How to Use Causal Targeting to Save Money on Promotions
Omri Perez, PhD - Head of Machine Learning / AI @ Haus
February 1, 2023
In the “Are promotions growing your business or losing you money?” blog we discussed why promotions, despite their potential power and ubiquity, are actually hard to execute well. We then described four different kinds of customers in terms of how they respond to promotions, and we found that there is in fact only one type of customer that you should offer promotions to. They are the customers who will have a favorable outcome if and only if they are treated (i.e. Compliers).
In this blog, we discuss the emerging paradigm of Causal Targeting and how we can leverage it to specifically target these customers, allowing us to execute promotions in an informed manner that is beneficial to the business.
Before we describe what Causal Targeting is, I’d like to get a few acronyms out of the way.
When running a standard A/B test we aspire to estimate the Average Treatment Effect (ATE), which is essentially the difference between the averages in the treatment and control groups. For example, we could estimate whether a specific global promotion (Treatment) is better or not than no promotion (Control) and by how much. However, to do Causal Targeting we need to estimate the effect of the treatment on each individual, which is aptly called Individualized Treatment Effect (ITE)1.
To create an ITE estimator takes two steps:
- Run an A/B test to compare the treatment options we are considering (e.g. control vs. a specific promotion).
- Train a customer-level ITE model2 on the above test data, the attributes of the customer, and their test group assignment (control vs treatment). The resulting model lets us estimate the treatment lift (or uplift) for each individual.

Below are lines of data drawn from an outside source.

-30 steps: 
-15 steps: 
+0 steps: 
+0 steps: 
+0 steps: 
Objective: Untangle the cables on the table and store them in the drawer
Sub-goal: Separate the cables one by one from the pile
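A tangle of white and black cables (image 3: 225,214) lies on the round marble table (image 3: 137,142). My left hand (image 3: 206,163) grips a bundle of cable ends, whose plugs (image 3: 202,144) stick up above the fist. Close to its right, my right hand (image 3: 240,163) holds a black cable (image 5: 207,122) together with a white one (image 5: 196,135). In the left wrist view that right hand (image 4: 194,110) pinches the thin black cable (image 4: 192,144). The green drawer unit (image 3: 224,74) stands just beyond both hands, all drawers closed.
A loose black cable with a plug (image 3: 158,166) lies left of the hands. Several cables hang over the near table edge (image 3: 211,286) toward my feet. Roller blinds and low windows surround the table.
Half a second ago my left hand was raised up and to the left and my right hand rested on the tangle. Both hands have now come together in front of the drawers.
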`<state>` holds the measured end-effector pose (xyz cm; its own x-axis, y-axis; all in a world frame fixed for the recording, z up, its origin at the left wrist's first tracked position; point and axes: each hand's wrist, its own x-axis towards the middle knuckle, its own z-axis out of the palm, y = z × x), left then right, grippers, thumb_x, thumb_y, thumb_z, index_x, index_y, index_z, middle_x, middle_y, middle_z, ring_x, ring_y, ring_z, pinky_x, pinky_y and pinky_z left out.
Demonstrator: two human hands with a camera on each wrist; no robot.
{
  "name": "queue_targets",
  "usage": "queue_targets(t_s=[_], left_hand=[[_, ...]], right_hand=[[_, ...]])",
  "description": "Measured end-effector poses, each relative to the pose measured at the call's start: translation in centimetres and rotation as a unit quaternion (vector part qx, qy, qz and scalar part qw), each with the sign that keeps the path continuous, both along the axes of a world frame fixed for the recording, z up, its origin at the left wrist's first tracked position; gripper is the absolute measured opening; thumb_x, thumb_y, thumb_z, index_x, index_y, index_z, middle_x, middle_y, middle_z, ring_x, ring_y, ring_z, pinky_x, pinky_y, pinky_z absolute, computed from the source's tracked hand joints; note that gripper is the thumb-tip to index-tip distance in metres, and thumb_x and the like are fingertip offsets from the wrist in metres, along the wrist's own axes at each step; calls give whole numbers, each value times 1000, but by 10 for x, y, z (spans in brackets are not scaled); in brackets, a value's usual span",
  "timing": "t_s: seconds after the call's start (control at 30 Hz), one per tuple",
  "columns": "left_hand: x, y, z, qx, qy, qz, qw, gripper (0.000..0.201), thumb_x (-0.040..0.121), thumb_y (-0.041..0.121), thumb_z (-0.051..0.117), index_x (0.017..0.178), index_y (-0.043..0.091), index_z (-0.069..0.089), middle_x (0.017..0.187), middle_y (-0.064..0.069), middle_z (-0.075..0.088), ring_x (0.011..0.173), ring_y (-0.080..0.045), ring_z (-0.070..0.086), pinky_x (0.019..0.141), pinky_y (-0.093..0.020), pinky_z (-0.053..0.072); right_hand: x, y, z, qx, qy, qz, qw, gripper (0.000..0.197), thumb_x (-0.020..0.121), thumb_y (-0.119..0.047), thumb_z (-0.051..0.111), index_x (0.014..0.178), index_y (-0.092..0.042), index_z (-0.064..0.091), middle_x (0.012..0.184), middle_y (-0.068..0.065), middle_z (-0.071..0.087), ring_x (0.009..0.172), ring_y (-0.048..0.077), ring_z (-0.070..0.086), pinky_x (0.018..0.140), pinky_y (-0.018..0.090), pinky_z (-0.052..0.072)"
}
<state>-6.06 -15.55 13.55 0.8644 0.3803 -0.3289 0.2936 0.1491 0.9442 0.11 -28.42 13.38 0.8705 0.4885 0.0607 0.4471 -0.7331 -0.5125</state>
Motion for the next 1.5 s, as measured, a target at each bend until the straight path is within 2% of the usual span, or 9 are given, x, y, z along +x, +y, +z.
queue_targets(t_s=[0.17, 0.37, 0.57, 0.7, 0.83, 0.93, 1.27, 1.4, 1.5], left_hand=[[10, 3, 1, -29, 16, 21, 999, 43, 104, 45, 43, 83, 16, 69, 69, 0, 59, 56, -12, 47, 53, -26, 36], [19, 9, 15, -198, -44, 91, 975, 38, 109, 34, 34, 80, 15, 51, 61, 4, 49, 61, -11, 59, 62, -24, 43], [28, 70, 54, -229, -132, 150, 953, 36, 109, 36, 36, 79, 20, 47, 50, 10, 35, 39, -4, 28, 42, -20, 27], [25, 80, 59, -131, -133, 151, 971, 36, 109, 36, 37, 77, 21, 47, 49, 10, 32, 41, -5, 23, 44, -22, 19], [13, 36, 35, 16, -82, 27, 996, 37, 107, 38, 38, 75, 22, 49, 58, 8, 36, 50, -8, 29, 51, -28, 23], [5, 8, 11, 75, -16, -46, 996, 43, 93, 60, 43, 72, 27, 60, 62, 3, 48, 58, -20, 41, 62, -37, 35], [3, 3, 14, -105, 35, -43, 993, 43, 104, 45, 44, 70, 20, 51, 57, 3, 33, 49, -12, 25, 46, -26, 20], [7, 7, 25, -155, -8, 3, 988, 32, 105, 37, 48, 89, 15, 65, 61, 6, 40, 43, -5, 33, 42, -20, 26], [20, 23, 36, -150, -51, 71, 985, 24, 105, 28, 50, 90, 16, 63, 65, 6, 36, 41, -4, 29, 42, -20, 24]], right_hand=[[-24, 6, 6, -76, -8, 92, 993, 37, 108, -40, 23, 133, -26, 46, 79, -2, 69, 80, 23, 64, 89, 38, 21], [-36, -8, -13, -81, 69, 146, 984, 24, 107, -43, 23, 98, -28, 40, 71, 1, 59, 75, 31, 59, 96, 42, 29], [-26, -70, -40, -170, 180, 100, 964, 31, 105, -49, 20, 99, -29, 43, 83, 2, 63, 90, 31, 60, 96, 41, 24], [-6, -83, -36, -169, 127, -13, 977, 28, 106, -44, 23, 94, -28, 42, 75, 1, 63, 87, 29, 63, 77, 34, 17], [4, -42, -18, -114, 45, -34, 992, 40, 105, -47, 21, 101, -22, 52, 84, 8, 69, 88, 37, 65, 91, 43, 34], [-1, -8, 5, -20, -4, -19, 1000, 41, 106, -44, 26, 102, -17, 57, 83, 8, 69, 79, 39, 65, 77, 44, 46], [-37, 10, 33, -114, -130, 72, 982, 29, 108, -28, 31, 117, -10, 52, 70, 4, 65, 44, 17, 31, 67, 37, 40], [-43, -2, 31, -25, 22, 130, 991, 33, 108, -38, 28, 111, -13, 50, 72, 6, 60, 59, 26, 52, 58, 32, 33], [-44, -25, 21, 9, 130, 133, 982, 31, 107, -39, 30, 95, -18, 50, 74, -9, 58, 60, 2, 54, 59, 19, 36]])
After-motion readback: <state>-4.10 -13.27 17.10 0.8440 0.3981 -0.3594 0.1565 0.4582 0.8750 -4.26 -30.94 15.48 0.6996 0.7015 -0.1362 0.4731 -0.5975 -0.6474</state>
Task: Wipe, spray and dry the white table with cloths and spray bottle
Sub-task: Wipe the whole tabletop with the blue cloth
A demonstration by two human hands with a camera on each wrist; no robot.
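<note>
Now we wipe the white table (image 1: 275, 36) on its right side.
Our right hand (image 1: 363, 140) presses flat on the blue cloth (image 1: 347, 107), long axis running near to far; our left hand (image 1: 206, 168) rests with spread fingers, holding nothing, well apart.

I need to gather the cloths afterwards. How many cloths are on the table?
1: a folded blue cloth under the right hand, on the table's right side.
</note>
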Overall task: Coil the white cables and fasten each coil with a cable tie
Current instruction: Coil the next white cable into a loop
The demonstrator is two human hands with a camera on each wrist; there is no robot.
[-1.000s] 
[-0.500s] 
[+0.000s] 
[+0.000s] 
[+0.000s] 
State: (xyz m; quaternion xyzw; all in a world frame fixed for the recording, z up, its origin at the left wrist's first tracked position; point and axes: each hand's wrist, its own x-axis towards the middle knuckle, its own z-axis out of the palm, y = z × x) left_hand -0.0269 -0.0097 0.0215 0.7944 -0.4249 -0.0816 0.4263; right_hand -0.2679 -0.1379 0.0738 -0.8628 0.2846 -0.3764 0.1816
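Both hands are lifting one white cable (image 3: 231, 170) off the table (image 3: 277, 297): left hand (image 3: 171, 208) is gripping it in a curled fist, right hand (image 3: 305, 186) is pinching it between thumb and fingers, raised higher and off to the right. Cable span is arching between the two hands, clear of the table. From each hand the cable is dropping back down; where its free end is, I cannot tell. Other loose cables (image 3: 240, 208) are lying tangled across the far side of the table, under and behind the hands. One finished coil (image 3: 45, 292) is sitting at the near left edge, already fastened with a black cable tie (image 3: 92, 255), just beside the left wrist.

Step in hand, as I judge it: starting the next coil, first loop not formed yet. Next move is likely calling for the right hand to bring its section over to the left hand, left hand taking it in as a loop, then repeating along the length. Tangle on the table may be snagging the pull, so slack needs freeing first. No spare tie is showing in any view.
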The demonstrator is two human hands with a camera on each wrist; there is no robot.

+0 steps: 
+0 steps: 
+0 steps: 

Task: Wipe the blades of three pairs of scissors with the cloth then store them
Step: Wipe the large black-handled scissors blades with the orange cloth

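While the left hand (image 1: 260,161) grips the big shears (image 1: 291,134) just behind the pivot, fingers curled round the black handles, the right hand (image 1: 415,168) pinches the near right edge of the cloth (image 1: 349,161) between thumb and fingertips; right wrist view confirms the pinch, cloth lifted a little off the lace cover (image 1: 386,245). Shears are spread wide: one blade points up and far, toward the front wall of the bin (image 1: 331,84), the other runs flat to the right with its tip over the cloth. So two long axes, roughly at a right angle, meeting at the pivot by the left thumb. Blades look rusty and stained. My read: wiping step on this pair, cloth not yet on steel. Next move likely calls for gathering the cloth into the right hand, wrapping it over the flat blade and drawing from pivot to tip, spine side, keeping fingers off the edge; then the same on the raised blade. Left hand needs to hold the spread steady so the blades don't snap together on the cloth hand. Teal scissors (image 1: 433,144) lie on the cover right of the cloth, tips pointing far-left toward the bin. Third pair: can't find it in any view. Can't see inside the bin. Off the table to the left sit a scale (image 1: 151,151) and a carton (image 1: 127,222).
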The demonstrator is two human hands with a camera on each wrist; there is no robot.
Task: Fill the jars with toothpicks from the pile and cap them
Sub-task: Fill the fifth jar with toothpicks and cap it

With an ITE estimator in hand, to identify the compliers, all we need is to look for customers whose ITE estimate is larger than zero, meaning that if we were to treat them, the outcome variable, such as repurchase or revenue, would likely increase. Pretty neat right?
Causal targeting setups
We can use the concept of targeting customers by their ITE estimates in increasing degrees of sophistication.
- Choosing which customers to target with a single promotion- This is identical to what we just discussed and lets us identify which customers are likely to respond positively to the treatment. Customers who are predicted not to respond, or to respond negatively are not targeted.
- Choosing which promo, out of multiple possible promos, to target which customer- similar to #1, here we compare multiple treatments at the same time and decide, for each individual customer, what is the best treatment. Similarly, customers who are not predicted to respond positively to any of the treatments are not targeted. For example, Assign treatment B to customer 1, Treatment A to customer 2, and no-treatment to customer 3.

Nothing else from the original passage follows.